In the 1980s, two engineers at the Franco-German GSM cooperation named Friedhelm Hillebrand and Bernard Ghillebaert realized that leftover space could be extremely useful.
Cell phones divide the available radio frequency spectrum into channels so that more info can be sent at once. These channels are a little bit like highway lanes, where each “car” is like a packet of information. Each packet needs a little space on its own channel to avoid interference.
Voice channels carry all the phone conversations, and signaling channels carry the behind-the-scenes information that makes a cell network work, like transferring a call between two cell towers as a person moves around, or locating a phone when a call comes in.

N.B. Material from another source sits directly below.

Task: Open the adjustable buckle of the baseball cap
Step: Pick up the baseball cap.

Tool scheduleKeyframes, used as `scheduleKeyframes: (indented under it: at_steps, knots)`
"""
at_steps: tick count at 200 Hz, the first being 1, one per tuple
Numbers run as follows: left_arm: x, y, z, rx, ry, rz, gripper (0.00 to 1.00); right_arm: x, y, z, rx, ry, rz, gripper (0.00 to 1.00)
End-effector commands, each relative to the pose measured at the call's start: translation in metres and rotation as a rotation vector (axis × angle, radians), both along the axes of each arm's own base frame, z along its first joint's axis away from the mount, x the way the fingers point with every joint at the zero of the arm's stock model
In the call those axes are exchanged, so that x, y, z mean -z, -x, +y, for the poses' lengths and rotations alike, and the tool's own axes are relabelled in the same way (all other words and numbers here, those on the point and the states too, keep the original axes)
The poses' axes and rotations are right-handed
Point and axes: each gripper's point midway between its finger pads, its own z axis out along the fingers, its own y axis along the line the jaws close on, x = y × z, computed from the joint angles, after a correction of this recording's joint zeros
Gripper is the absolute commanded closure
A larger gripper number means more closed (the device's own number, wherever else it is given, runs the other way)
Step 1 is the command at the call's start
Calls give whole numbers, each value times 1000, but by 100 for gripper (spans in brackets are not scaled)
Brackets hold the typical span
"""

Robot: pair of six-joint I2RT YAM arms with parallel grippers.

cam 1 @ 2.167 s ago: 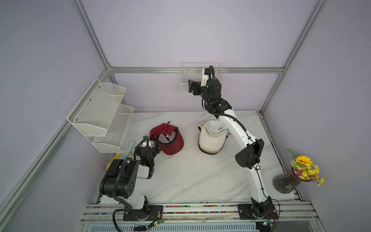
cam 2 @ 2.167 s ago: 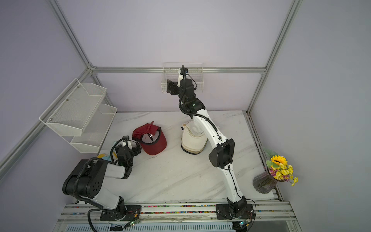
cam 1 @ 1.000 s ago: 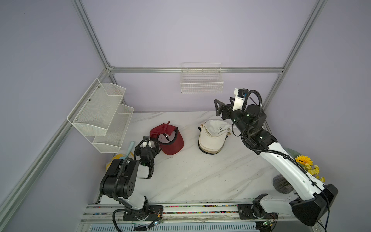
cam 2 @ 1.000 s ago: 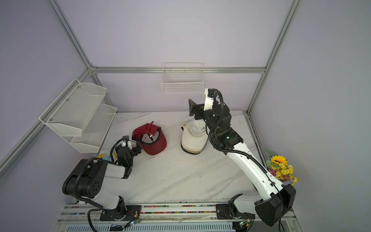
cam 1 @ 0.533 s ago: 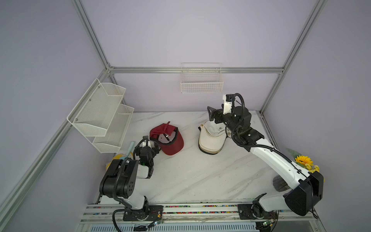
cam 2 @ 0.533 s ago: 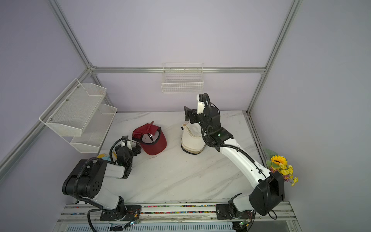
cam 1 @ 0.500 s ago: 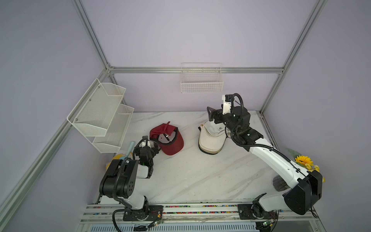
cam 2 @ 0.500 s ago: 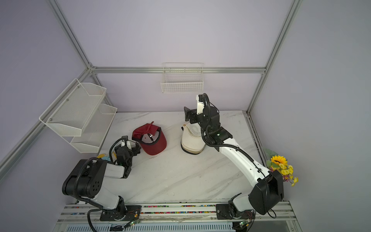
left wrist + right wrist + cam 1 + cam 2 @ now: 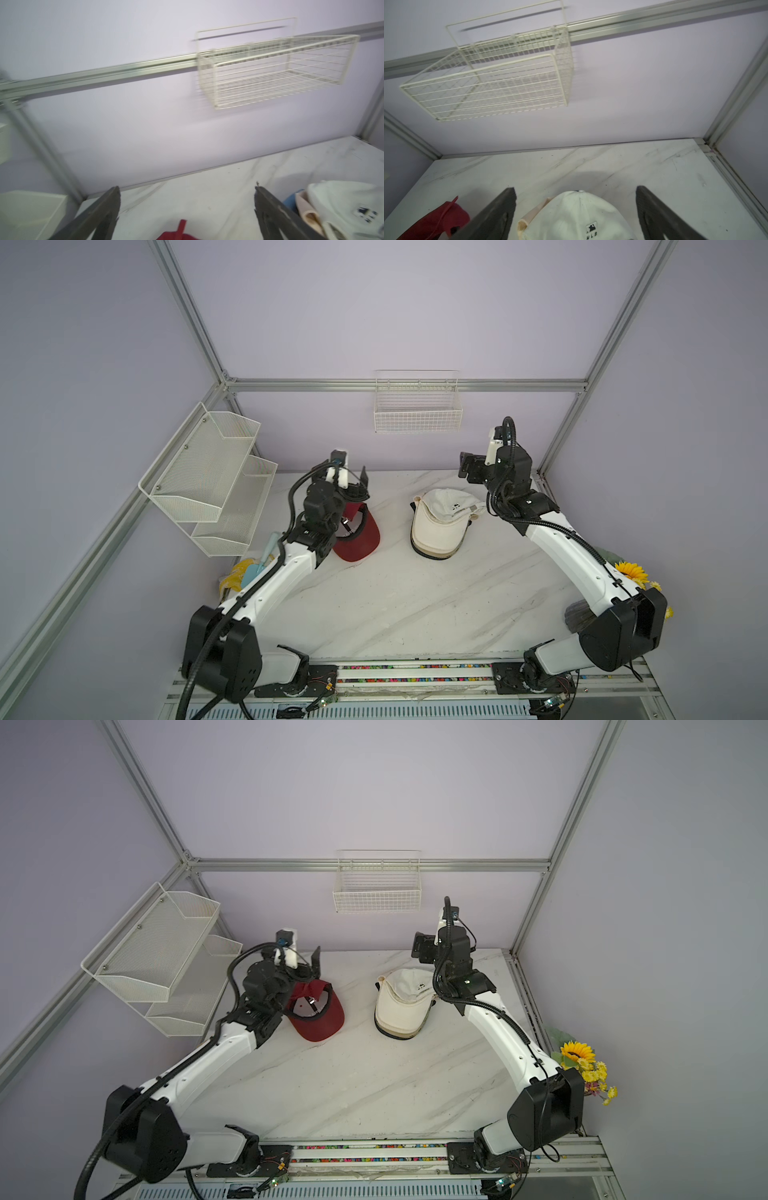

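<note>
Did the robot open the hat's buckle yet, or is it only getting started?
Only getting started. Done: each arm has reached a hat. The left gripper hovers over the red cap, and the right gripper hovers over the white cap. In hand: nothing, because both grippers are open and empty. Left: grab a strap and undo its buckle, which is too small to judge here.

White marble tabletop, two caps.
We see a red cap lying underside-up and a white cap apart from it, both toward the back.
</note>
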Motion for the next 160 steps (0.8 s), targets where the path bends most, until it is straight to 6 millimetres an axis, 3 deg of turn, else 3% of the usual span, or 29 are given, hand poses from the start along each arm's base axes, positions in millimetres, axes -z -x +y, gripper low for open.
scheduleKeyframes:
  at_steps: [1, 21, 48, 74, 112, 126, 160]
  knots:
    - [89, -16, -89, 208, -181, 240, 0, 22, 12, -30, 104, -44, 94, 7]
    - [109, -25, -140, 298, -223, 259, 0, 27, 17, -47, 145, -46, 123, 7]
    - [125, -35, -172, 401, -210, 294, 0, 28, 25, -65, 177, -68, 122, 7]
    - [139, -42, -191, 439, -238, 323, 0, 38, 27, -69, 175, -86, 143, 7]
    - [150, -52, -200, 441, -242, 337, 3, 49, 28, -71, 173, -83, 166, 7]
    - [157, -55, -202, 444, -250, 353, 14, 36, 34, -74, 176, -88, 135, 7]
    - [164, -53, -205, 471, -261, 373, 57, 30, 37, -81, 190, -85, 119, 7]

Hillebrand and Ghillebaert realized that there was some space on the signaling channel they could put to good use. Although the channel wasn’t always empty, there were little moments where you could send a short burst of data “into the lane”—if a packet of info is like a car, you just had to wait for an opening on the highway.
They realized that a small amount—first envisioned as 128 bytes of data, but later modified to a modest 160 characters of text—could avoid interfering with the core signaling functions of the network, yet would be long enough to convey a useful message.
Leftover space is a novel idea. Leftover energy is another.
Crude oil has been sought after by humans for thousands of years, but it was only in the mid 1800s that it became practical to drill for oil (as opposed to finding oil by accident while digging a well, for instance).
What fueled this boom was the need for artificial light, a quest that’s likely as old as humans. Decades before the light bulb was ready to be sold to consumers, kerosene was the hot technology of the day. Producers like John Rockefeller couldn’t make enough of the stuff to keep up with demand.
Unfortunately, there was a nasty byproduct called gasoline. This substance was volatile and flammable, unlike its slower burning cousin, kerosene. At first, refineries would simply burn off the extra gasoline, or dump it in a river.
The value of gasoline skyrocketed with the advent of the mass production of cars.
Leftovers are all over, everywhere. We live in a society where there is a great deal of waste, and waste can cause a lot of problems.
Fortunately, waste can also lead to novel solutions and innovations that can change the world for the better.
For today, help me think about two things:
What’s an area where there is a lot of waste today, where we need to see some innovation? And, what’s another example of innovative leftovers? Let’s think!
Does turning used coffee grounds into fertilizer count?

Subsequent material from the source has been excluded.